There has been an undercurrent to this race and to many political races in recent history that is about as subtle as a brick to the forehead -- voters' desire for an "outsider" candidate. As this somewhat dated, but nevertheless excellent piece from the New York Times points out:
In recent campaigns, the outsider ethos has become so powerful that, for a certain kind of candidate, lack of experience in Washington — or in politics altogether — translates into a defining virtue.The unfortunate nature of the outsider candidate is that they often falter when it comes to discussing issues of political import, you know, because they we too busy running pizza chains, starring in movies, or wrasslin' to learn the how to be a politician. That's not to say that these outsiders can't do great things once on the inside, but it does mean we shouldn't act surprised when we find that they have past indiscretions, mis-label continents as countries, or can't remember their talking points.

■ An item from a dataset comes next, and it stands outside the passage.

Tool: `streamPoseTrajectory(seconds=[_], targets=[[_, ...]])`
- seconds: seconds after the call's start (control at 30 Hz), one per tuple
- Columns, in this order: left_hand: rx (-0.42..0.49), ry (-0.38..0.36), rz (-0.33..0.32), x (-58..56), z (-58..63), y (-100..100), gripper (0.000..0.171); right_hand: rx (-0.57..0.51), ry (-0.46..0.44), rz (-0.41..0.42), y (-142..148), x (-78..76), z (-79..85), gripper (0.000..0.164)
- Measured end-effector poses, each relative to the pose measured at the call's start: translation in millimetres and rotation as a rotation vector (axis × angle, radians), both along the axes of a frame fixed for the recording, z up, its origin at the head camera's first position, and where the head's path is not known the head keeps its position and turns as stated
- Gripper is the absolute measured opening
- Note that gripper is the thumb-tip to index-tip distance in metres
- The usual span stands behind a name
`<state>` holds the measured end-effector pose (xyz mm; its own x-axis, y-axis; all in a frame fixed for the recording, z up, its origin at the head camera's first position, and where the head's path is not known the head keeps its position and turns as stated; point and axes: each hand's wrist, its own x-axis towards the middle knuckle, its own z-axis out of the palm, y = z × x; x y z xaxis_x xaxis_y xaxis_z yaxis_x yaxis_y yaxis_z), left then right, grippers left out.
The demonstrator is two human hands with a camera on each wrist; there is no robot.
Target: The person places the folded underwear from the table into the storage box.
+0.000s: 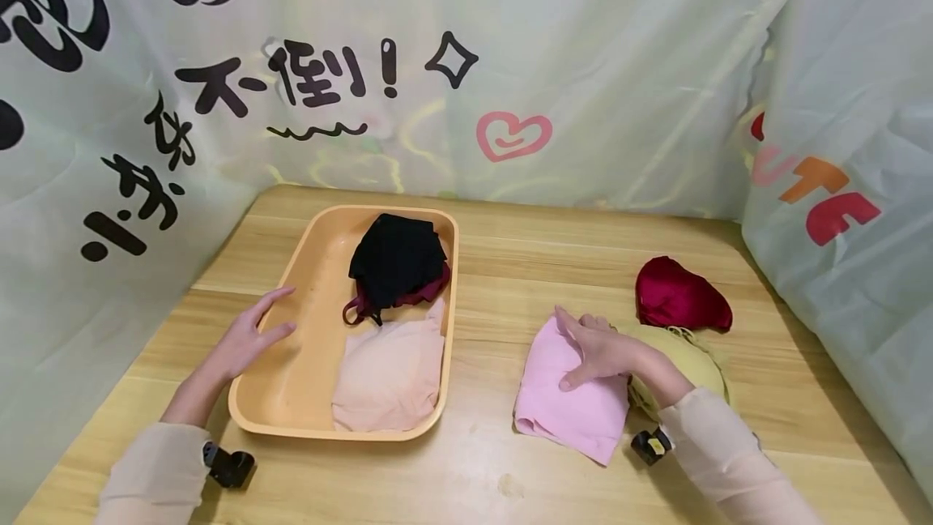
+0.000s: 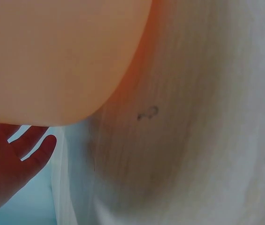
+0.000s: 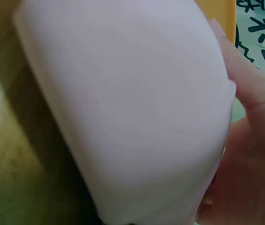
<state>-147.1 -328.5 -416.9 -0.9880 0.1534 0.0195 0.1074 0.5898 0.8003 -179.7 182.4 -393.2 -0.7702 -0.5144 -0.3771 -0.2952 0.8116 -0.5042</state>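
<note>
My right hand (image 1: 601, 347) holds a folded pink bra (image 1: 564, 411), thumb lying over its top face and fingers at its far edge. The right wrist view shows the smooth rounded cup of the pink bra (image 3: 123, 103) close up, beside the thumb (image 3: 249, 79). At the left rim of an orange plastic tray (image 1: 291, 426) is my left hand (image 1: 244, 343), its fingers spread loosely and holding nothing. Inside the tray, on its right side, lie a folded black garment (image 1: 397, 258) over a dark red one (image 1: 426, 290), and a pale peach garment (image 1: 389, 379) nearer me.
Right of the pink bra lie a yellow-green bra (image 1: 678, 355) with thin straps, partly under my right forearm, and a shiny crimson folded bra (image 1: 678, 294) behind it. The wooden table (image 1: 496, 282) is bounded by printed cloth hangings (image 1: 619, 63) at back and sides.
</note>
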Motion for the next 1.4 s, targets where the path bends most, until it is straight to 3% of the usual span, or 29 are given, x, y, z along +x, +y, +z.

Or as the article so eloquently puts it:
There’s a tension, often irreconcilable, between our romantic vision of the outsider candidate, on one hand, and our basic threshold for credibility in those who govern, on the other. Sure, we want colorful, outspoken characters who aren’t part of a corrupt political system. We just want them to be tested, scandal-free and ready to govern at the same time. Is that so much to ask?I think that the proverbial "Mr. Smith" is nothing more than a nice story and we should stop deluding ourselves into believing that just because a candidate has been successful in one industry (e.g., entertainment, business) he or she can replicate that success in the political arena. And we certainly need to stop assuming that these other industries and their participants, on account of not being politics or politicians, are corruption-free.